__Your assignment__.
Your answer should be the lines below from the one with "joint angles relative" to the one with "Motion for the", both included, given again exactly and with nothing added.

__Supplied information__.
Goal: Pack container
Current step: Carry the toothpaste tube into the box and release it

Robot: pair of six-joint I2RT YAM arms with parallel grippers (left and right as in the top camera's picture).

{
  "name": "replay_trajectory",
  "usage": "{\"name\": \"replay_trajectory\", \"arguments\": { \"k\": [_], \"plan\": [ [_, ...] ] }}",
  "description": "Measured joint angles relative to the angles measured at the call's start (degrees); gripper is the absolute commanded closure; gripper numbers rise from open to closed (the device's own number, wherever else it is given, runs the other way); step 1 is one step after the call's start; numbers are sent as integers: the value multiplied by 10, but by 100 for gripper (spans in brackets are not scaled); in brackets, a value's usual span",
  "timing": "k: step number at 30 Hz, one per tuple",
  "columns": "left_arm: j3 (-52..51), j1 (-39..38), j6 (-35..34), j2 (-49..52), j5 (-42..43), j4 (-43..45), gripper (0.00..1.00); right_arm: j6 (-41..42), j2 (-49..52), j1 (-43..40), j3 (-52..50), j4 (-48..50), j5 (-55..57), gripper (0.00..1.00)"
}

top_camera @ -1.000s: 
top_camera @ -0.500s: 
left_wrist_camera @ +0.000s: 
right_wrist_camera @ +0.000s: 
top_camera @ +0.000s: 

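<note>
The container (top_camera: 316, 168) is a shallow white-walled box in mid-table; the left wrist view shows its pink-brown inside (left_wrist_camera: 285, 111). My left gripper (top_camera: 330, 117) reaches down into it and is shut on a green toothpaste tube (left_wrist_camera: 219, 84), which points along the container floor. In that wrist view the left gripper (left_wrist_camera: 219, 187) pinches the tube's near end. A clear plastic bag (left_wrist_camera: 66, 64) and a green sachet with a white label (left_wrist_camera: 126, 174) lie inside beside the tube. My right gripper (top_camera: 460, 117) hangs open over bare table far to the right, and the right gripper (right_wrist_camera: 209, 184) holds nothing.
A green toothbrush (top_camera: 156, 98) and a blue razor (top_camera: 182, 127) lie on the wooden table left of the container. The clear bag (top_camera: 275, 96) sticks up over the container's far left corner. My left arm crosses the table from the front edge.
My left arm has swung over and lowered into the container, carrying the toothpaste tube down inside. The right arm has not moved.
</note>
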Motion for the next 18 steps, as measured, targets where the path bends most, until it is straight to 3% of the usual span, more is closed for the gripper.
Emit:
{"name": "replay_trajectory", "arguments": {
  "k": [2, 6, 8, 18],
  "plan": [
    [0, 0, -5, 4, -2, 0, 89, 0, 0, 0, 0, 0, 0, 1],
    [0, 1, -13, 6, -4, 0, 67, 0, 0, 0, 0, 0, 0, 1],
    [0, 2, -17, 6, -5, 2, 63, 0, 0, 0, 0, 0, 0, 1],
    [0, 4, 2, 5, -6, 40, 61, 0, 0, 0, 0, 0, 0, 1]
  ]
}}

__Exercise solution__.
  "description": "Measured joint angles relative to the angles measured at the call's start (degrees); gripper is the absolute commanded closure; gripper numbers rise from open to closed (the device's own number, wherever else it is given, runs the other way); step 1 is one step after the call's start; numbers are sent as integers: the value multiplied by 10, but by 100 for gripper (spans in brackets are not scaled); in brackets, a value's usual span",
  "timing": "k: step number at 30 Hz, one per tuple",
  "columns": "left_arm: j3 (-52..51), j1 (-39..38), j6 (-35..34), j2 (-49..52), j5 (-42..43), j4 (-43..45), gripper (0.00..1.00); right_arm: j6 (-41..42), j2 (-49..52), j1 (-43..40), j3 (-52..50), j4 (-48..50), j5 (-55..57), gripper (0.00..1.00)"
}

top_camera @ -1.000s: 
top_camera @ -0.500s: 
left_wrist_camera @ +0.000s: 
right_wrist_camera @ +0.000s: 
top_camera @ +0.000s: 

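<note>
The container (top_camera: 316, 168) is a shallow white-walled box in mid-table; the left wrist view shows its pink-brown inside (left_wrist_camera: 285, 111). My left gripper (top_camera: 330, 117) reaches down into it and is shut on a green toothpaste tube (left_wrist_camera: 219, 84), which points along the container floor. In that wrist view the left gripper (left_wrist_camera: 219, 187) pinches the tube's near end. A clear plastic bag (left_wrist_camera: 66, 64) and a green sachet with a white label (left_wrist_camera: 126, 174) lie inside beside the tube. My right gripper (top_camera: 460, 117) hangs open over bare table far to the right, and the right gripper (right_wrist_camera: 209, 184) holds nothing.
A green toothbrush (top_camera: 156, 98) and a blue razor (top_camera: 182, 127) lie on the wooden table left of the container. The clear bag (top_camera: 275, 96) sticks up over the container's far left corner. My left arm crosses the table from the front edge.
My left arm has swung over and lowered into the container, carrying the toothpaste tube down inside. The right arm has not moved.
</note>
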Motion for the next 18 steps, as measured, targets where the path bends most, until it is straight to 3% of the usual span, more is closed for the gripper.

There is no additional output for this exercise.